Closed dbantje closed 1 year ago
- Setting up
testOneRegi
runs is an OK idea, but won't get you anywhere in this case, sinceREF
is infeasible only from iteration 13 on, andtestOneRegi
will yield different results thannash
in the first twelve iterations. So you are not in fact debugging the same 13th iteration …
Things to try:
SSP2EU-Base
into the path_gdx
column of the NDC run. (This should find a .gdx file automatically. If it doesn't, replace SSP2EU-Base
with the path to a fulldata.gdx
from a finished SSP2EU-Base
run in all path_
columns. No point in running identical scenarios over and over.)

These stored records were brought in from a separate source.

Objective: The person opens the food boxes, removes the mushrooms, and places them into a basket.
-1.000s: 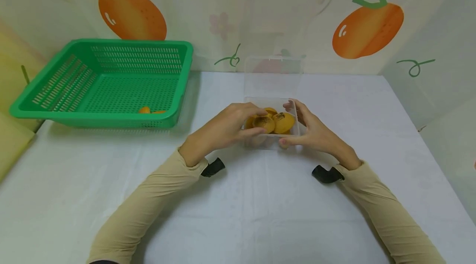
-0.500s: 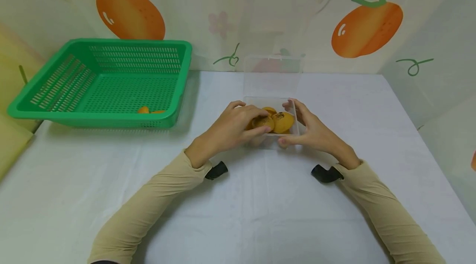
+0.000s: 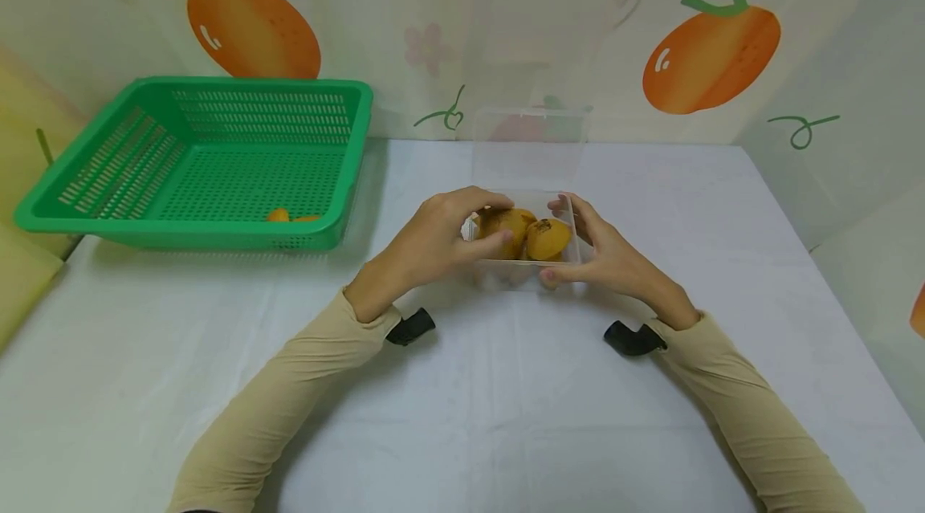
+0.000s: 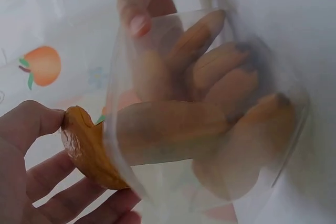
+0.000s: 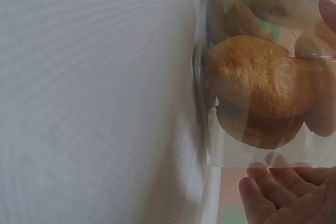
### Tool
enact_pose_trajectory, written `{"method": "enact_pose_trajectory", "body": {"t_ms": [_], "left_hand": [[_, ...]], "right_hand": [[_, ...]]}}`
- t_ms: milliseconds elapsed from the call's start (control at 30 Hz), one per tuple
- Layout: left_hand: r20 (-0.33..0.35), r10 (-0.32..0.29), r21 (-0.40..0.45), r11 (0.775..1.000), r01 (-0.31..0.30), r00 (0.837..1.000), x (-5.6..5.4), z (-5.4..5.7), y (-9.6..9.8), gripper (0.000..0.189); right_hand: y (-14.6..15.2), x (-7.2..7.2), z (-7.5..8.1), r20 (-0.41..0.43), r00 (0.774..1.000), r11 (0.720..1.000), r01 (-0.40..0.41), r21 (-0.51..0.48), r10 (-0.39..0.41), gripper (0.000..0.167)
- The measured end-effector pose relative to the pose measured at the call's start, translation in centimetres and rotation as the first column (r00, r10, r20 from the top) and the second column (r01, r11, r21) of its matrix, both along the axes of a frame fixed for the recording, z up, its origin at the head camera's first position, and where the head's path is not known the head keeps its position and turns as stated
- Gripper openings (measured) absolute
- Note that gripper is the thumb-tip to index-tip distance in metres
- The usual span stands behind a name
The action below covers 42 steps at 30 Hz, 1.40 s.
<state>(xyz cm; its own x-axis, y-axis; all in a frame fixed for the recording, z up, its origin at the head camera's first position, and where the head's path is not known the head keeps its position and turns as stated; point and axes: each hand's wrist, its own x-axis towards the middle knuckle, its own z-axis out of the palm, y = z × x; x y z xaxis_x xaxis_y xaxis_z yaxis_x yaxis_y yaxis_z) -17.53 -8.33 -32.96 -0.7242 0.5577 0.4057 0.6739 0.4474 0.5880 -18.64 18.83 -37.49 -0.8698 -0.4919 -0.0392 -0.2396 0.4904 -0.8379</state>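
A clear plastic box (image 3: 523, 275) stands on the white cloth, its transparent lid (image 3: 527, 160) raised at the back. Several rounded, golden-brown, bun-like pieces (image 3: 549, 241) fill much of it. My left hand (image 3: 433, 238) pinches one such piece (image 4: 86, 148) between thumb and fingers at the box's open top, on the left side. My right hand (image 3: 614, 262) holds the box's right end, thumb at the front and fingers toward the back. More pieces (image 5: 252, 77) press close to the clear wall in the right wrist view.
At the back left stands a green plastic basket (image 3: 195, 232) with slotted walls. Small orange-yellow pieces (image 3: 279, 215) show low inside its near right corner. Behind the table hangs a fruit-patterned sheet (image 3: 711, 55).
My left hand dipped into the box half a second ago and has drawn back left and slightly up, with a piece in its fingers. The right hand and box have hardly moved.
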Motion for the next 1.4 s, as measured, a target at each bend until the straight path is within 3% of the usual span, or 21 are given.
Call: {"method": "enact_pose_trajectory", "body": {"t_ms": [233,633,967,1200,1400], "left_hand": [[-0.005,0.026,0.031,0.999,-0.026,1.000,-0.3,0.7,-1.1,0.030],[0.138,0.055,-0.086,0.995,-0.043,0.989,-0.8,0.8,-2.0,0.035],[0.113,0.118,-0.132,0.986,-0.103,0.987,-1.1,0.3,-2.0,0.040],[0.080,0.111,-0.113,0.988,-0.102,0.991,-1.3,0.3,-2.1,0.035],[0.069,0.096,-0.166,0.983,-0.083,0.993,-1.3,0.4,-2.3,0.029]], "right_hand": [[0.0,0.0,0.1,-0.006,1.000,1.000,-0.011,0.011,0.011,0.108],[0.0,-0.1,0.0,-0.008,1.000,1.000,-0.010,0.014,0.010,0.108],[-0.1,0.0,0.1,-0.001,1.000,1.000,-0.011,0.021,0.011,0.110],[-0.1,0.0,0.0,-0.011,1.000,1.000,-0.008,0.013,0.008,0.107],[-0.1,-0.1,-0.1,-0.017,1.000,1.000,-0.009,-0.003,0.009,0.105]]}}
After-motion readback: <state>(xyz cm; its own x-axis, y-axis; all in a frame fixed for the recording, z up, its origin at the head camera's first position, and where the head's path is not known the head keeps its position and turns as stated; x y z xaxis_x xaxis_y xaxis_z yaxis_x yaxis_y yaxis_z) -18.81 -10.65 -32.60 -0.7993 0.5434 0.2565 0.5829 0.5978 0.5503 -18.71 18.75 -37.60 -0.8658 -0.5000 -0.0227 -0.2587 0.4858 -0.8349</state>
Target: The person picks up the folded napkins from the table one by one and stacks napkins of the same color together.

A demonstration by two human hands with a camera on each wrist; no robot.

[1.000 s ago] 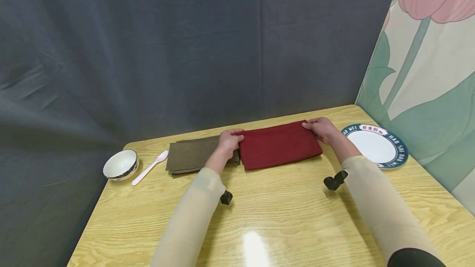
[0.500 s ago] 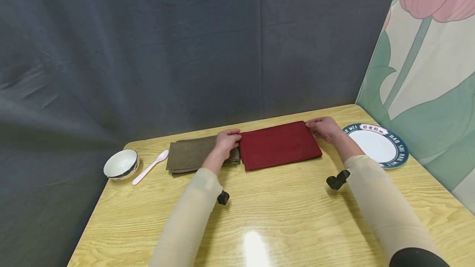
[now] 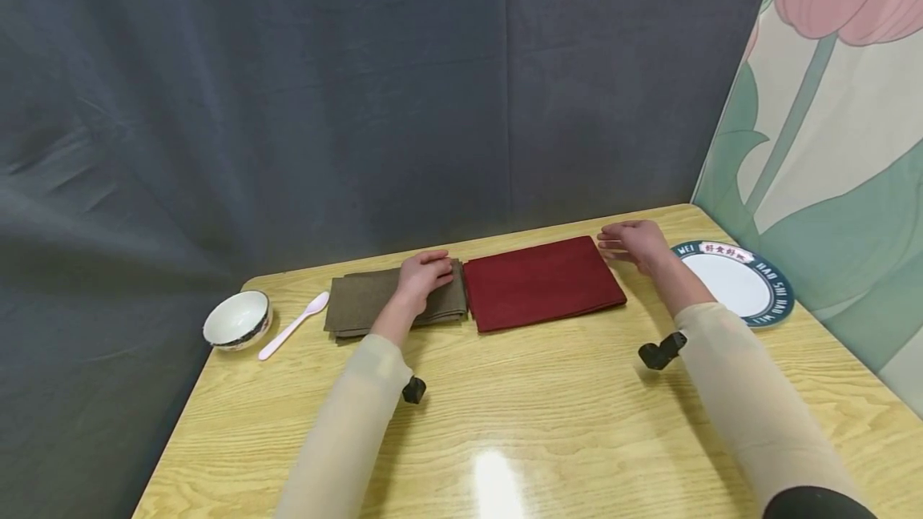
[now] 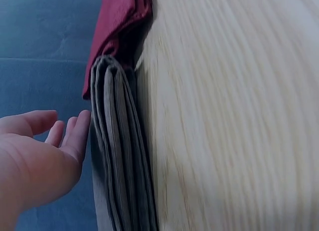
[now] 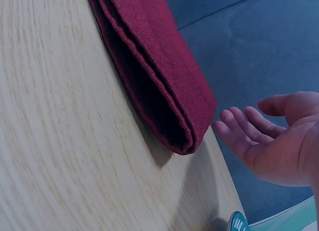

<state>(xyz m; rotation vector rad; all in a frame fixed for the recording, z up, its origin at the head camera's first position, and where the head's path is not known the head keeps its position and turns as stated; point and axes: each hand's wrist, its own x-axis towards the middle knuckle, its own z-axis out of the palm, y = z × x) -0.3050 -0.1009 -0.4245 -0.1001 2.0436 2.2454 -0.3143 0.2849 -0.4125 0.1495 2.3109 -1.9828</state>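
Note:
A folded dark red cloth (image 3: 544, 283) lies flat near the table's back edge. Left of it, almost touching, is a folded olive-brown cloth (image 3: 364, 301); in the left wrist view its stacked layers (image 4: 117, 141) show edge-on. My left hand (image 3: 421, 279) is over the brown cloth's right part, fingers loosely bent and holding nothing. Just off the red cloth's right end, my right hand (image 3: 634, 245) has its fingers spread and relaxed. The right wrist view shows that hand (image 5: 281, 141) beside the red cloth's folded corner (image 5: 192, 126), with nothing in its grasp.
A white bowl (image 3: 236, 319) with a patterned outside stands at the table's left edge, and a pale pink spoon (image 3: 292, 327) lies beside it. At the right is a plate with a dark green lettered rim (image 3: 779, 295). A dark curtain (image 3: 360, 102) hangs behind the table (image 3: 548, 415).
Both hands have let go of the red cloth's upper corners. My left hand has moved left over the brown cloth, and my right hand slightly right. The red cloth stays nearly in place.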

If that doesn't work …debug
run.
Set cm_nash_mode
to debug
, but leave optimization
on nash
. That will cause a run that is almost identical to the failing parallel
one, but with information on where the infeasibility actually is. Subtle differences we don't understand also mean that serial
/debug
runs might "just work" where parallel
ones fail.c_keep_iteration_gdxes
, which might make it easier debugging specific iterations should they fail.Put SSP2EU-Base into the pathgdx column of the NDC run. (This should find a .gdx file automatically. If it doesn't, replace SSP2EU-Base with the path to a fulldata.gdx from a finished SSP2EU-Base run in all path columns. No point in running identical scenarios over and over.)
FYI: Finding an old gdx from a SSPEU-Base run automatically works if you set start
to 0
for SSP2EU-Base
such that this run will not be started.
FYI: Finding an old gdx from a SSPEU-Base run automatically works if you set
start
to0
forSSP2EU-Base
such that this run will not be started.
And it then selects the most recent directory or fulldata.gdx
it can find?
I'm never sure about this newfangled options …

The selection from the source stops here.